Before departure though, my real reason for popping down to Norfolk Street was to visit the building across the road from the Crucible. The Victoria Hall is Sheffield’s major Methodist place of worship; a Grade Two listed building that styles itself as ‘the church in the middle of the city with the city at its heart’. It opens to the public every morning for coffee and I sipped mine as I wandered around the spacious commanding interior trying to visualise the events of last night, 80 years ago, when the marchers held yet another famous public meeting
. Great swathes of Sheffield’s citizenry came to see them, as well as the Mayor of Jarrow who’d travelled down by train, the Bishop of Sheffield and 20 other clergymen of various denominations. The Bishop of Sheffield’s presence infuriated the men’s own local bishop, the unsympathetic cleric Henson who had denounced the Jarrow march as ‘revolutionary mob pressure’. He would have been very uncomfortable at the rhetoric warming the Victoria Hall that night.
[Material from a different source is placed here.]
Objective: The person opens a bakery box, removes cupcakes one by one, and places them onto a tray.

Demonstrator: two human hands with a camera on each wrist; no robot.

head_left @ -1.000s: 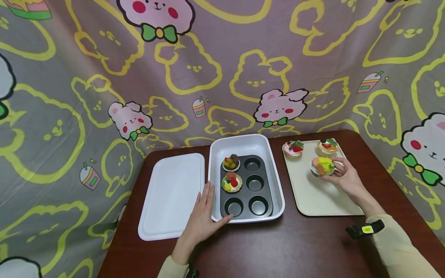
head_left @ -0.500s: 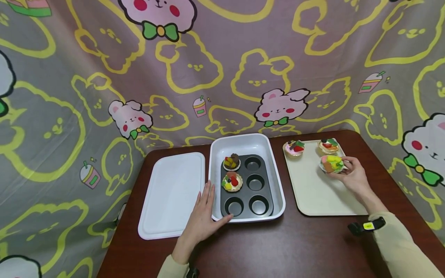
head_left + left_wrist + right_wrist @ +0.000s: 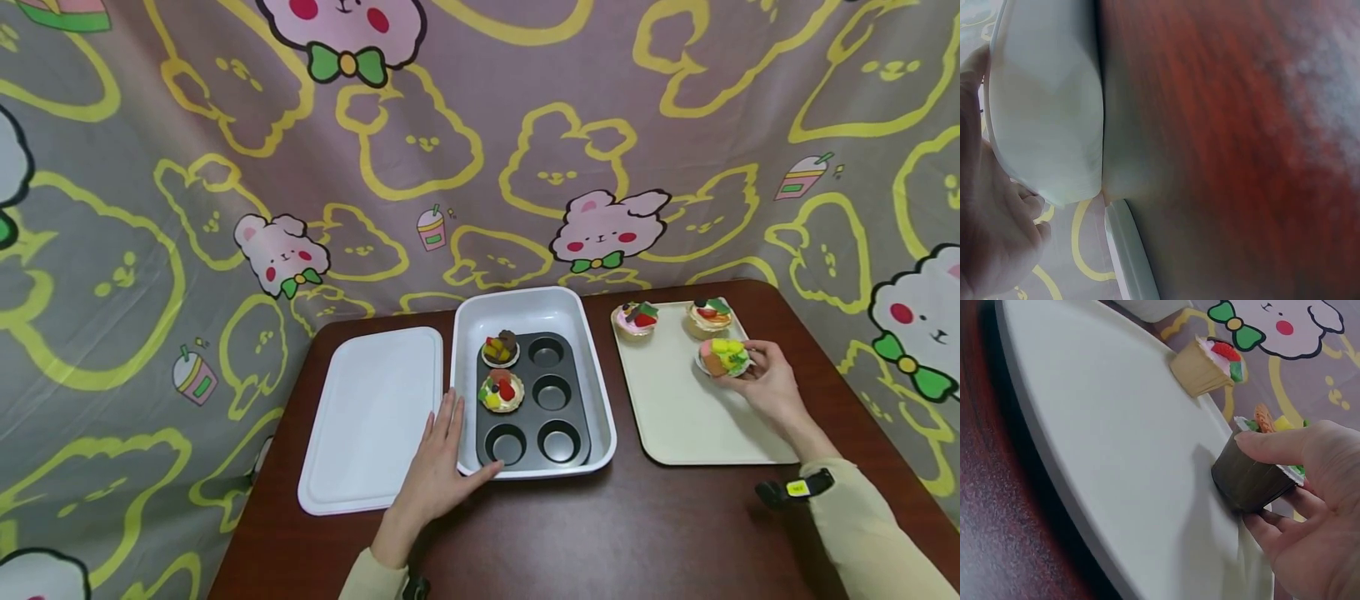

The chairman of the Sheffield branch of the Transport and General Workers Union took to the stage and was cheered mightily when he hailed his ‘comrades from Jarrow’ adding, ‘You represent to me a tremendous tragedy, the tragedy of unemployment … There is a certain section of people who regard the unemployment problem as something to be forgotten. They do not want to think about it. But there are also those who do think of you.’
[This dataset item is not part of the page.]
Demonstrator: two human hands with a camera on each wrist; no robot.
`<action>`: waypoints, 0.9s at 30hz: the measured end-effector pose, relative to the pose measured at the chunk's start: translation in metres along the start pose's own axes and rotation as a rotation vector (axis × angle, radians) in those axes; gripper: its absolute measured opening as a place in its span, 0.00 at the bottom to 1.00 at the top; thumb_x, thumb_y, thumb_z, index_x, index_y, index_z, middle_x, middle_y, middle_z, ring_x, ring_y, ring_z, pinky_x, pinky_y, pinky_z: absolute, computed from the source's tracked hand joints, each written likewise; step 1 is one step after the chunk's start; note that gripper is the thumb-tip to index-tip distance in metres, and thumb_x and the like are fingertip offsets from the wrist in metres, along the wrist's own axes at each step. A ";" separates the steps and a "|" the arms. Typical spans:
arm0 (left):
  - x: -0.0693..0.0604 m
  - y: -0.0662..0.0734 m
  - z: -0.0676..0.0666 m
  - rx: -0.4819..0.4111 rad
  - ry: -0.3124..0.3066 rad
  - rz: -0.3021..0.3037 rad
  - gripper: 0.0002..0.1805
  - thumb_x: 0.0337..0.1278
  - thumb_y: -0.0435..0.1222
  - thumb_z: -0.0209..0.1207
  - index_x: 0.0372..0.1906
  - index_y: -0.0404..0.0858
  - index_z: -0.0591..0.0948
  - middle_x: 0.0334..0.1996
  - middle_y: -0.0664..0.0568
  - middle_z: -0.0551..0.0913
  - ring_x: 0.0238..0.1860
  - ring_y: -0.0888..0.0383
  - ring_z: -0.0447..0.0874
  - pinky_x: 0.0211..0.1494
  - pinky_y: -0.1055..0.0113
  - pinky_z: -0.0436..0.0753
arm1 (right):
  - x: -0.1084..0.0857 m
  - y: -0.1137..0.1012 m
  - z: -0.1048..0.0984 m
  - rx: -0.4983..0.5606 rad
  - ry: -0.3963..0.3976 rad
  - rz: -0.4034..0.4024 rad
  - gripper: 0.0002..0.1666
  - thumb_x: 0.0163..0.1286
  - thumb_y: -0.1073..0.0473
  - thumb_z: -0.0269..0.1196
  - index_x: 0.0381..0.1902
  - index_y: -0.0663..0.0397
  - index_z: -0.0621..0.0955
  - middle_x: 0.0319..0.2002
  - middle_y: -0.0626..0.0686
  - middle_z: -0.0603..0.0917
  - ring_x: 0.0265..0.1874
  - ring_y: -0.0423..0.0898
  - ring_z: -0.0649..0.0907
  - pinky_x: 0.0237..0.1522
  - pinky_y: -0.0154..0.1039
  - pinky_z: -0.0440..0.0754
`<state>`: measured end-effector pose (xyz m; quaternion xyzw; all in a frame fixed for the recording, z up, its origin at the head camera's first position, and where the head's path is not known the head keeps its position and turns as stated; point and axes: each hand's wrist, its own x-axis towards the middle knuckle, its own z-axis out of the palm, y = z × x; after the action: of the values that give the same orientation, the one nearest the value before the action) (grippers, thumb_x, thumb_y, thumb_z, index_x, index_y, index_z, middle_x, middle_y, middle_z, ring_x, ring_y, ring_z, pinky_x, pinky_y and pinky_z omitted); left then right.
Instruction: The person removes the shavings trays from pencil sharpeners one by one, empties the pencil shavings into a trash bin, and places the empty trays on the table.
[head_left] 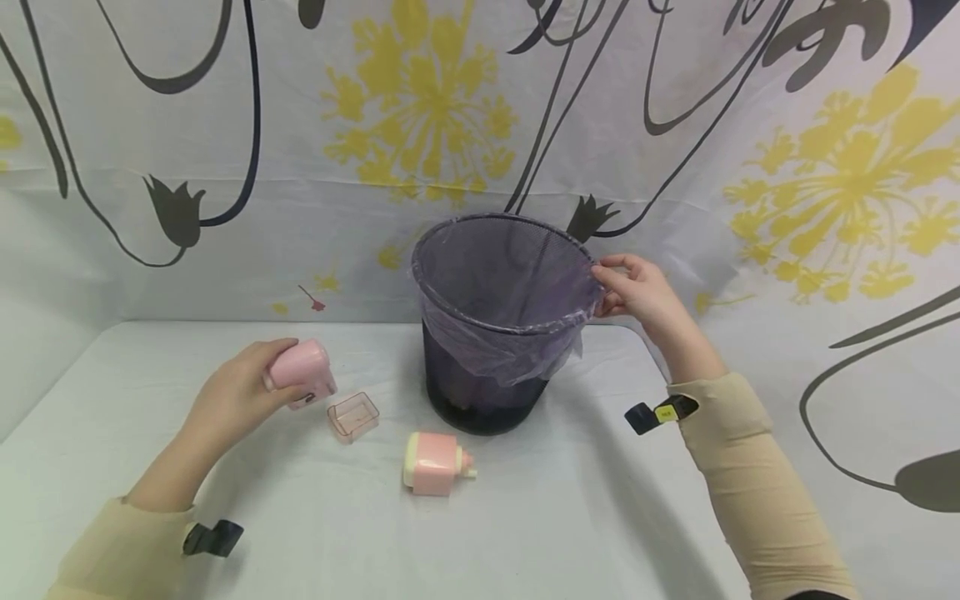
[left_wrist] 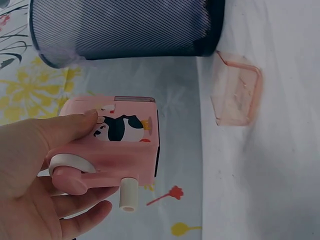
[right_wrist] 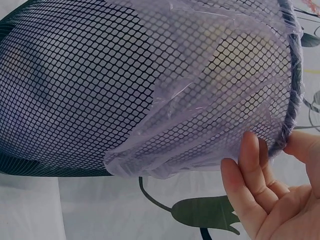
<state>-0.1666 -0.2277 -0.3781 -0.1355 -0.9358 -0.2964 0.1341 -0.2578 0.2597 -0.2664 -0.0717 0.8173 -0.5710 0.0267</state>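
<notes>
My left hand (head_left: 243, 387) grips a pink hand-crank pencil sharpener (left_wrist: 127, 165), thumb across its penguin picture. The sharpener's crank with a cream knob shows in the left wrist view. Just right of that hand, a clear pink shavings drawer (head_left: 354, 417) lies on the white table. My right hand (head_left: 633, 292) pinches the rim of a dark mesh wastebasket (head_left: 480, 404), thumb and fingers on either side. A thin purple bag (right_wrist: 200, 100) lines the basket and folds down over its rim. The basket stands tilted slightly on the table.
A pink and cream object (head_left: 435, 464) with a small nozzle-like end lies on its side in front of the basket. Behind the white table (head_left: 330, 533) hangs a cloth (head_left: 285, 125) printed with flowers and stems.
</notes>
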 end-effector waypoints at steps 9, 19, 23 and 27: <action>-0.001 0.014 -0.005 -0.006 -0.041 0.030 0.33 0.45 0.34 0.71 0.59 0.31 0.74 0.52 0.36 0.77 0.48 0.40 0.77 0.47 0.41 0.75 | -0.002 0.007 0.001 0.033 0.058 -0.065 0.31 0.73 0.53 0.56 0.61 0.73 0.64 0.25 0.47 0.84 0.20 0.40 0.83 0.31 0.36 0.84; -0.003 0.021 -0.008 -0.002 0.008 0.100 0.33 0.42 0.33 0.72 0.58 0.33 0.75 0.49 0.41 0.79 0.43 0.44 0.79 0.42 0.45 0.77 | -0.006 0.012 0.004 0.110 0.121 -0.136 0.25 0.74 0.55 0.55 0.56 0.71 0.67 0.25 0.47 0.84 0.18 0.41 0.83 0.27 0.35 0.84; -0.004 0.025 -0.011 -0.005 0.023 0.137 0.33 0.42 0.33 0.73 0.58 0.34 0.75 0.48 0.43 0.80 0.41 0.47 0.79 0.40 0.48 0.77 | -0.008 0.013 0.003 0.111 0.159 -0.175 0.22 0.73 0.56 0.56 0.54 0.69 0.69 0.22 0.48 0.84 0.16 0.42 0.82 0.25 0.35 0.84; -0.004 0.030 -0.015 -0.013 0.024 0.163 0.32 0.43 0.33 0.73 0.58 0.35 0.76 0.49 0.44 0.80 0.42 0.48 0.79 0.41 0.48 0.77 | -0.013 0.014 0.002 0.033 0.203 -0.198 0.23 0.73 0.55 0.56 0.55 0.69 0.70 0.21 0.50 0.82 0.16 0.42 0.82 0.26 0.35 0.84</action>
<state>-0.1504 -0.2131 -0.3522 -0.2083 -0.9182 -0.2922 0.1679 -0.2464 0.2647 -0.2808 -0.0934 0.7953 -0.5886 -0.1112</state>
I finish my coffee and browse the second-hand books, hoping to start a conversation to divine whether anyone still thinks of them now. Affecting interest in a battered James Herriot, I ask the two older women dividing the Georgette Heyers from the Catherine Cooksons whether the Jarrow march means anything to them. Helen frowns and initially confuses it with the General Strike (understandably) but then finds her thread and knows her stuff. ‘They’d closed the shipyard hadn’t they and then promised them help that never came. So they marched down to tell them what for. Did they meet here? Well, that must have been something. And that’s something to be proud of, isn’t it? Are you a Methodist, love? No? Well, here in this church, we work with refugee families. We support them, we try and find them homes and jobs. Well, not always jobs as there are funny rules about that. They’re not allowed to work some of them. But that’s what we should be about. That’s what the Church should do. Help the needy, help the vulnerable. I can’t abide those folk who think the Church should be just clapping and holy water and—’ and at this she clasps her hands and makes a wounded pious face tilted heavenward. I laugh and wonder what Hensley Henson, Bishop of Durham would have made of Nonconformist Helen of Sheffield.